Delaney Twining makes both traditional and non-traditional cocktails his own by improving or sometimes outright changing the ingredients.

It also was served in a coupe, which is a rounded cocktail glass. Increasingly, better bars are moving from the triangle martini glasses to the more traditional coupes those glasses replaced.

Tidbits like this helped influence his menu decisions and cocktail design choices. Pretty much every item on the cocktail menu is a drink he invented from scratch or one he has repurposed.

The Millhouse, for instance, is essentially a Manhattan, but instead of using cheap sweet vermouth, Twining uses 10-year-old Port for a sweetness and a richness that underpins the whiskey in a full-flavored way.

There are other, less-subtle ways he’s trying to effect a cocktail culture change among the Nantuckets patrons, moving away from flavored vodkas, for example, and gimmicky flavored whiskies like “Fireball.”

He understands that these flavors can be replicated for people who want them, but just as a good restaurant takes time to prepare dishes with better ingredients, Twining wants to take the time and make better drinks with better ingredients.

So he makes his own “shrub syrups,” which are handmade flavor additives that can increase flavor without adding too much sweetness. He also fresh-squeezes all the lime, lemon and orange juices used to make drinks, including the “Hemingway,” his take on the daiquiri.

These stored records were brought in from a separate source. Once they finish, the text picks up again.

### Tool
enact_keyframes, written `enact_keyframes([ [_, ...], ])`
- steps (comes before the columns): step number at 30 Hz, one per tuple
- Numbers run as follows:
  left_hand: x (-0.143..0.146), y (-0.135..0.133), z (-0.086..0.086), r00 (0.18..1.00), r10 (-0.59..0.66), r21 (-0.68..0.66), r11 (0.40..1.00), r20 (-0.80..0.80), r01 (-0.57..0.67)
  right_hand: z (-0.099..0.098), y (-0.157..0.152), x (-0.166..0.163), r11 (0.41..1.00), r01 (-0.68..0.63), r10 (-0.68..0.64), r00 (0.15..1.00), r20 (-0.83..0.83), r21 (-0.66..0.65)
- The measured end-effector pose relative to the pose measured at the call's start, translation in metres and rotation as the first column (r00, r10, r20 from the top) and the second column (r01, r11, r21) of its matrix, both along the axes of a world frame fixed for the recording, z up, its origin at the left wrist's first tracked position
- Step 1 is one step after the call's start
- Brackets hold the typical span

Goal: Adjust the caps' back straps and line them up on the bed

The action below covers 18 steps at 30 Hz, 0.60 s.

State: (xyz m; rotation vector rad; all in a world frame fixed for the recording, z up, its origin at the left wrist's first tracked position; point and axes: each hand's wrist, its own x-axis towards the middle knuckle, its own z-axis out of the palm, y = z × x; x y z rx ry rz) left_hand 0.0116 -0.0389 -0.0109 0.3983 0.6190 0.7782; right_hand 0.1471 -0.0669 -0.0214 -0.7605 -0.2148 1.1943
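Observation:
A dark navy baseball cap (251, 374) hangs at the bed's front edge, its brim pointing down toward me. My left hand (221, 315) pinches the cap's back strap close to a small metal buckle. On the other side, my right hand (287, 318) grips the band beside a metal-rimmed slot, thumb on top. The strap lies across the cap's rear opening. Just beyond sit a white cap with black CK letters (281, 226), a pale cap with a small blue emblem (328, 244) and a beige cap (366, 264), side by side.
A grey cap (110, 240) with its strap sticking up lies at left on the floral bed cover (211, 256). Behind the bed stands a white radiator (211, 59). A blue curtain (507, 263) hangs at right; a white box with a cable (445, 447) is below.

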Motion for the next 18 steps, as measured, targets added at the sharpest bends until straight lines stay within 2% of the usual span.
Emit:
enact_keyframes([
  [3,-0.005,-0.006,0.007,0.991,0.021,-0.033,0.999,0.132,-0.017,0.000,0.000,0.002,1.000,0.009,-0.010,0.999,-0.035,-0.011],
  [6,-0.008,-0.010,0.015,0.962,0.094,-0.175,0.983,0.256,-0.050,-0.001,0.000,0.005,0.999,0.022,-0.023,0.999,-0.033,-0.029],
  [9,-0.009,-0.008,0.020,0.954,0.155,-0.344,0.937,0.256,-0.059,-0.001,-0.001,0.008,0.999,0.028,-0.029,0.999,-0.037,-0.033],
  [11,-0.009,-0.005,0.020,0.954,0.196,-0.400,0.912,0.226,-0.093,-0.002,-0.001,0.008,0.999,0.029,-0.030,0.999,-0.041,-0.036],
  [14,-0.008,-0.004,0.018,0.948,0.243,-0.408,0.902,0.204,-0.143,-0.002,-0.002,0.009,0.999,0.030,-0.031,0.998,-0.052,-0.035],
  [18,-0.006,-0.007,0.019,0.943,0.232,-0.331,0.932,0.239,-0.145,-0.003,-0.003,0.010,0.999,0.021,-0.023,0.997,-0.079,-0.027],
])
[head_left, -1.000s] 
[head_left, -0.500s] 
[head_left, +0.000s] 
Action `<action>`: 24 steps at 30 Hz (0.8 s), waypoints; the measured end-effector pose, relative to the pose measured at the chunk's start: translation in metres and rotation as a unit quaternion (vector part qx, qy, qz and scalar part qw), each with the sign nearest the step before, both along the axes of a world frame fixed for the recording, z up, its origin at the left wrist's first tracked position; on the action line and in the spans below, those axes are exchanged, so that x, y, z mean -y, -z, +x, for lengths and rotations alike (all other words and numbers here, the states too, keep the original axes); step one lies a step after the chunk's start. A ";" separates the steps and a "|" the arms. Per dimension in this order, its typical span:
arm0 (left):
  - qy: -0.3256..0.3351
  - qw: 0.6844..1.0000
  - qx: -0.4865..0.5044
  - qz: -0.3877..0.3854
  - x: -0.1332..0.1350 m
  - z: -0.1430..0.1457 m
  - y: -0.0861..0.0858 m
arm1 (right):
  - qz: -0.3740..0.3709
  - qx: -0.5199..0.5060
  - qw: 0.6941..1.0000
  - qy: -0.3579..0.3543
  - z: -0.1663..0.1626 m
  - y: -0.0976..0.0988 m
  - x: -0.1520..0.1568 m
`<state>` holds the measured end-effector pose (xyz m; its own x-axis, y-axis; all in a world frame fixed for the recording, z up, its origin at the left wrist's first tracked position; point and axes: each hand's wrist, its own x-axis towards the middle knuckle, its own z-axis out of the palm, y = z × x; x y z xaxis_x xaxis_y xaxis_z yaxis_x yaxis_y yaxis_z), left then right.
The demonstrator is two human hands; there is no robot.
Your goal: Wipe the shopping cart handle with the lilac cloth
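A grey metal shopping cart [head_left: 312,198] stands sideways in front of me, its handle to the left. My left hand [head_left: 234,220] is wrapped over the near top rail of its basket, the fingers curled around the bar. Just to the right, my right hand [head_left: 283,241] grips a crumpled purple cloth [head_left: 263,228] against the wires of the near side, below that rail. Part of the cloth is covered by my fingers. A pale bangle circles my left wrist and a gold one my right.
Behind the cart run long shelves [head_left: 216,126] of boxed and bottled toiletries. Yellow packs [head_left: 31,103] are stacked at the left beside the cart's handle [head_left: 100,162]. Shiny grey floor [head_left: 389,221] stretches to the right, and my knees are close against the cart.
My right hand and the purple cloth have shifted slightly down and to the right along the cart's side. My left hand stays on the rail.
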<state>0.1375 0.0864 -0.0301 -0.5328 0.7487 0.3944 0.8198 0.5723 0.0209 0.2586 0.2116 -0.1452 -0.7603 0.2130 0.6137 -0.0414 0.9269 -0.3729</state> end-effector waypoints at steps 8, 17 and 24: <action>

“A lot of these drinks, the margarita, the pina colada, the daiquiri, weren’t created as frozen drinks,” he said. “But they were made with fresh juices, so we’ve gone back to that.”

Nantuckets restaurant in Fenwick Island Delaware.

Recently, he was making a creation of his own called “Whizz Bang,” which features El Buho mezcal, pineapple juice, ginger beer and a habanero shrub. Whiz Bang is a Harry Potter reference related to the fact that “El Buho” means “owl” in Spanish. A lot of the drinks have deep-cut names.

When putting together new drinks, he uses a flavor wheel approach, balancing sweet, sour, spicy and, as he says, “herbaceousness.” Getting the right amount of heat from the peppers led him to make a habanero shrub that would allow him to add the syrup but not increase the sweetness, which would have killed the drink.

The result is a cocktail that is heavy with flavor but not nearly as sweet as it looks, with a habanero bite that keeps the drinker a little bit thirsty.

Twining replaces the menu in spring and fall, adding new cocktails and removing those that didn’t work as he had hoped. It’s one of the privileges of working at a restaurant known for spectacular food. 

“I’m lucky because I’m working in a place where the food is bringing people in, so I can be more adventurous with my pairings,” he said.